▶ [Your task]: In this exercise, reproduce the whole listing exactly.

+--

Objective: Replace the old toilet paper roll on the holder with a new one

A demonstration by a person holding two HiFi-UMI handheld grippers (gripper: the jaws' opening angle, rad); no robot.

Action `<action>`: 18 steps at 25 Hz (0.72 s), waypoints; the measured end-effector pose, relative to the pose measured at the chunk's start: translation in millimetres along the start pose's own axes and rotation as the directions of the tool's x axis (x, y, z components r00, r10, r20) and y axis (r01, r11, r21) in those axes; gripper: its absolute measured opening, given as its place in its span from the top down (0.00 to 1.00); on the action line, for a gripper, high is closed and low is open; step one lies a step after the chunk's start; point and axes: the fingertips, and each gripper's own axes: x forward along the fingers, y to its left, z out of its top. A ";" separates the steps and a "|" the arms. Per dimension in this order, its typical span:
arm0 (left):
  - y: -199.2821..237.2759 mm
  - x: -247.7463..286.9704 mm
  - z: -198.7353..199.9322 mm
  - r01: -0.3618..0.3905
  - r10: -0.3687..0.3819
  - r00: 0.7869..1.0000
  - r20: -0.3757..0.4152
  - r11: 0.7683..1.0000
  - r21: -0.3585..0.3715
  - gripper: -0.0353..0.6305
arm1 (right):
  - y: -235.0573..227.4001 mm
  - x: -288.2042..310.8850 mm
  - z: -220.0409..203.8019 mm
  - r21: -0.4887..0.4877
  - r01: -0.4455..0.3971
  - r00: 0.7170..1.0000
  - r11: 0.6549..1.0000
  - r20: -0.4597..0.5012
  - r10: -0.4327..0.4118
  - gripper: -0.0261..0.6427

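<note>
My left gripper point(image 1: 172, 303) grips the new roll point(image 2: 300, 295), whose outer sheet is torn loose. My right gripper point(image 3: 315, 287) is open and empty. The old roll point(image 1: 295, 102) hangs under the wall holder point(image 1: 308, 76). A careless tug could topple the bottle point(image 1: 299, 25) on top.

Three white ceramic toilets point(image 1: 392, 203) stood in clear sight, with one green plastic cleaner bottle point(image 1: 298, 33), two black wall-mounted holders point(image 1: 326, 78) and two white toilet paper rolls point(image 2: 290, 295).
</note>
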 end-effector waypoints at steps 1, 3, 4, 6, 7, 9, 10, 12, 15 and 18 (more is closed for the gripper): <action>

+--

▶ [Answer to this exercise]:
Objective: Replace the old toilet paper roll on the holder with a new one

A demonstration by a person holding two HiFi-UMI handheld grippers (gripper: the jaws' opening angle, rad); no robot.

Action `<action>`: 18 steps at 25 Hz (0.72 s), waypoints; the measured end-effector pose, relative to the pose measured at the chunk's start: translation in millimetres along the start pose's own axes and rotation as the directions of the tool's x axis (x, y, z components r00, r10, r20) and y axis (r01, r11, r21) in those axes; gripper: its absolute measured opening, given as its place in its span from the top down (0.00 to 1.00); on the action line, for a gripper, high is closed and low is open; step one lies a step after the chunk's start; point and axes: the fingertips, and each gripper's own axes: x forward along the fingers, y to its left, z out of its top. A ";" separates the steps and a "|" the arms. Per dimension in this order, its typical span:
arm0 (left):
  - y: -199.2821..237.2759 mm
  - x: -247.7463..286.9704 mm
  - z: -198.7353..199.9322 mm
  - r01: -0.3618..0.3905
  - r10: -0.3687..0.3819
  - r00: 0.7869..1.0000
  - r20: -0.3757..0.4152
  - r11: 0.7683..1.0000
  - r21: -0.3585..0.3715
  - gripper: -0.0353..0.6305
arm1 (right):
  - y: -235.0573..227.4001 mm
  - x: -288.2042..310.8850 mm
  - z: -220.0409..203.8019 mm
  - r21: -0.4887..0.4877
  - r01: -0.4455..0.3971
  - r00: 0.7170..1.0000
  - r11: 0.6549..1.0000
  - r20: -0.4597..0.5012
  - r10: -0.4327..0.4118
  - gripper: -0.0261..0.6427

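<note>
My left gripper point(image 1: 172, 303) grips the new roll point(image 2: 300, 295), whose outer sheet is torn loose. My right gripper point(image 3: 315, 287) is open and empty. The old roll point(image 1: 295, 102) hangs under the wall holder point(image 1: 308, 76). A careless tug could topple the bottle point(image 1: 299, 25) on top.

Three white ceramic toilets point(image 1: 392, 203) stood in clear sight, with one green plastic cleaner bottle point(image 1: 298, 33), two black wall-mounted holders point(image 1: 326, 78) and two white toilet paper rolls point(image 2: 290, 295).
</note>
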 end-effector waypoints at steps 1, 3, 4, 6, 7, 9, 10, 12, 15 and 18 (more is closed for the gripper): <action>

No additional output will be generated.